Directions ::
Starting at the line that contains "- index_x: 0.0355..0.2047" in the listing below, write out every line word for word until you have written the line that contains "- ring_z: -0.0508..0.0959".

Data below ::

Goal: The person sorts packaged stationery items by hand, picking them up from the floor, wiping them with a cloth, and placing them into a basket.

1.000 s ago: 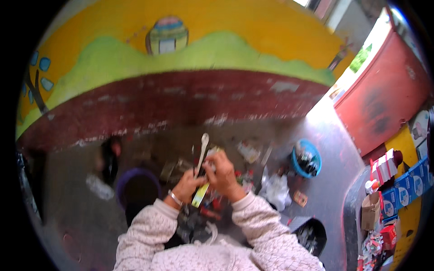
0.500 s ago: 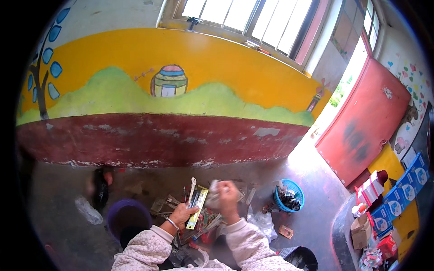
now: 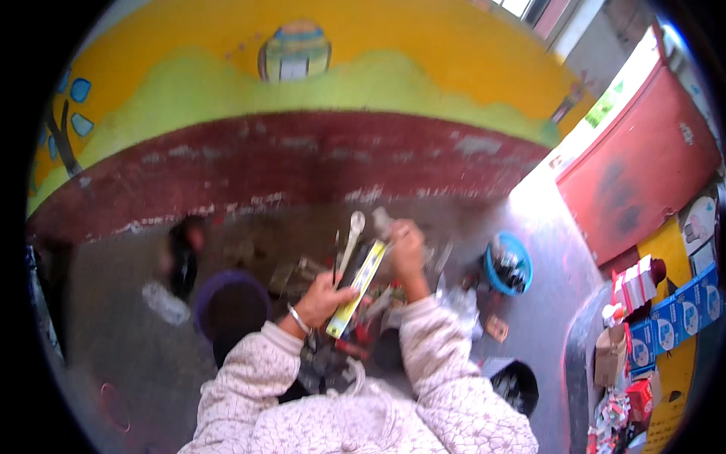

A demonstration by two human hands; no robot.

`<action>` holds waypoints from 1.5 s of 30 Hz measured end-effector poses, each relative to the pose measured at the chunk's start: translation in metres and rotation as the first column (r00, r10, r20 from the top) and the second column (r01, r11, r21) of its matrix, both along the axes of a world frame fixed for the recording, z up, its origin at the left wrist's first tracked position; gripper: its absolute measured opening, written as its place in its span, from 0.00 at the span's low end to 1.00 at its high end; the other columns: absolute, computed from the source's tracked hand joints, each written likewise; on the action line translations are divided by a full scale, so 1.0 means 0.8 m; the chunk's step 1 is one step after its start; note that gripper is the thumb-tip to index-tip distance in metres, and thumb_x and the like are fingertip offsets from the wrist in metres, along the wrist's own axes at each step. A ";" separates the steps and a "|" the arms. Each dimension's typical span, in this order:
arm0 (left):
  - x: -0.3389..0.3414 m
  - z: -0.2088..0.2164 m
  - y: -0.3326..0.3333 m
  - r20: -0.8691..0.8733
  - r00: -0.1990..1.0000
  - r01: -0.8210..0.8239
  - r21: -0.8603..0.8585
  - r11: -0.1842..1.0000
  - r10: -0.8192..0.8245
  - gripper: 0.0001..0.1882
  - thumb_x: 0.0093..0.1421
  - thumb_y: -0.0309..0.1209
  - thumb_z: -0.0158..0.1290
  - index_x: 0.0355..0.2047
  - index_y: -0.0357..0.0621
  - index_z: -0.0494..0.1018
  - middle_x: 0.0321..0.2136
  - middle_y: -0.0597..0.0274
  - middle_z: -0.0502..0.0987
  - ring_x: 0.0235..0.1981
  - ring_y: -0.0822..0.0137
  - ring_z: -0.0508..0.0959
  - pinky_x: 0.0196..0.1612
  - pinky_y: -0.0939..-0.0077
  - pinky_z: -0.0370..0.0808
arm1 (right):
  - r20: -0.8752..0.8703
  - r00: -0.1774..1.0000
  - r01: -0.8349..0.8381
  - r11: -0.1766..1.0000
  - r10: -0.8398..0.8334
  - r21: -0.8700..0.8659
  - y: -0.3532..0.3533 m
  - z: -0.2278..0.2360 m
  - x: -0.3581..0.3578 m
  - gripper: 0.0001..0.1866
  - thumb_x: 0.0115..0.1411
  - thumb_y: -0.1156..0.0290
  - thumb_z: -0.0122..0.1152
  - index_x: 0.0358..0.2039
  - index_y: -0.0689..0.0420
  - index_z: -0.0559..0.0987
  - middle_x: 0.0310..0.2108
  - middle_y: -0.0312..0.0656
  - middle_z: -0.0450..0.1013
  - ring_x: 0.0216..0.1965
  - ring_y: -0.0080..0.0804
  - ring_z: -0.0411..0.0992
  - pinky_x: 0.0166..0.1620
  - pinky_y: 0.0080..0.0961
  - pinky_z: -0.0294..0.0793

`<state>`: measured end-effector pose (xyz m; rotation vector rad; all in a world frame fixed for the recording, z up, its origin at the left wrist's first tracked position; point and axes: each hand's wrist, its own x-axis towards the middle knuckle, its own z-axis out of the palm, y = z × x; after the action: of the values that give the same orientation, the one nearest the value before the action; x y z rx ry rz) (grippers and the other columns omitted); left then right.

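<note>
My left hand [image 3: 324,300], a bracelet on its wrist, is closed round a small bundle. In it are a flat yellow strip [image 3: 355,293], maybe a ruler or narrow pack, a cream stick with a rounded, holed end [image 3: 352,240] and a thin dark pen-like stick [image 3: 336,253]. Just right of these, my right hand [image 3: 407,246] is closed on a crumpled greyish cloth [image 3: 383,222], by the strip's upper end. Whether the cloth touches the strip I cannot tell. Below both hands lies a jumble of small items [image 3: 355,344] on the floor, partly hidden by my arms.
A purple tub [image 3: 203,303] stands at left beside a clear plastic bag [image 3: 166,305]. To the right are a white plastic bag [image 3: 463,309], a small orange box [image 3: 497,328], a blue basket [image 3: 527,261] and a black bin [image 3: 532,386]. Boxes [image 3: 675,312] line the far right.
The view has tipped downward, so the floor and my sleeves show more. My left hand keeps the bundle; the cloth in my right hand has shifted to the strip's upper end.
</note>
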<state>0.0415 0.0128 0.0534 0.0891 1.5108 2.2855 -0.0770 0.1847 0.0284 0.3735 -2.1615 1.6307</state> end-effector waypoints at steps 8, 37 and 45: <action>-0.003 -0.015 -0.006 0.178 0.981 -0.101 0.100 0.990 0.082 0.11 0.57 0.33 0.49 0.37 0.38 0.66 0.23 0.56 0.76 0.18 0.74 0.74 0.21 0.83 0.72 | 0.572 0.713 0.164 0.696 0.406 -0.699 0.030 0.025 0.001 0.17 0.58 0.59 0.52 0.30 0.63 0.74 0.26 0.43 0.72 0.25 0.28 0.70 0.27 0.25 0.70; -0.008 -0.035 0.002 0.126 0.992 -0.024 0.103 0.994 0.011 0.15 0.54 0.27 0.51 0.41 0.33 0.65 0.31 0.49 0.76 0.28 0.65 0.78 0.33 0.74 0.77 | 0.511 0.828 -0.217 0.972 0.233 -0.090 -0.001 0.027 0.043 0.11 0.51 0.68 0.60 0.26 0.65 0.78 0.21 0.39 0.73 0.22 0.18 0.69 0.26 0.16 0.67; -0.008 -0.063 0.019 -0.187 0.974 -0.200 -0.421 0.885 0.131 0.09 0.55 0.22 0.46 0.37 0.31 0.66 0.27 0.55 0.74 0.30 0.67 0.77 0.29 0.75 0.77 | 0.373 0.918 -0.189 0.975 0.134 0.115 -0.020 0.029 0.045 0.13 0.51 0.65 0.60 0.23 0.65 0.77 0.16 0.35 0.71 0.19 0.19 0.67 0.23 0.18 0.65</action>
<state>0.0354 0.0280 0.0033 0.0089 2.1545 2.0365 -0.0408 0.1689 0.0514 0.3216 -2.6006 1.7450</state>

Written answer ::
  - index_x: 0.0355..0.2047
  - index_y: -0.0357..0.0621
  - index_z: -0.0494..0.1018
  - middle_x: 0.0321..0.2136
  - middle_y: -0.0597..0.0274
  - middle_z: -0.0502..0.0987
  - ring_x: 0.0235..0.1981
  - ring_y: -0.0822..0.0137
  - ring_z: -0.0508..0.0959

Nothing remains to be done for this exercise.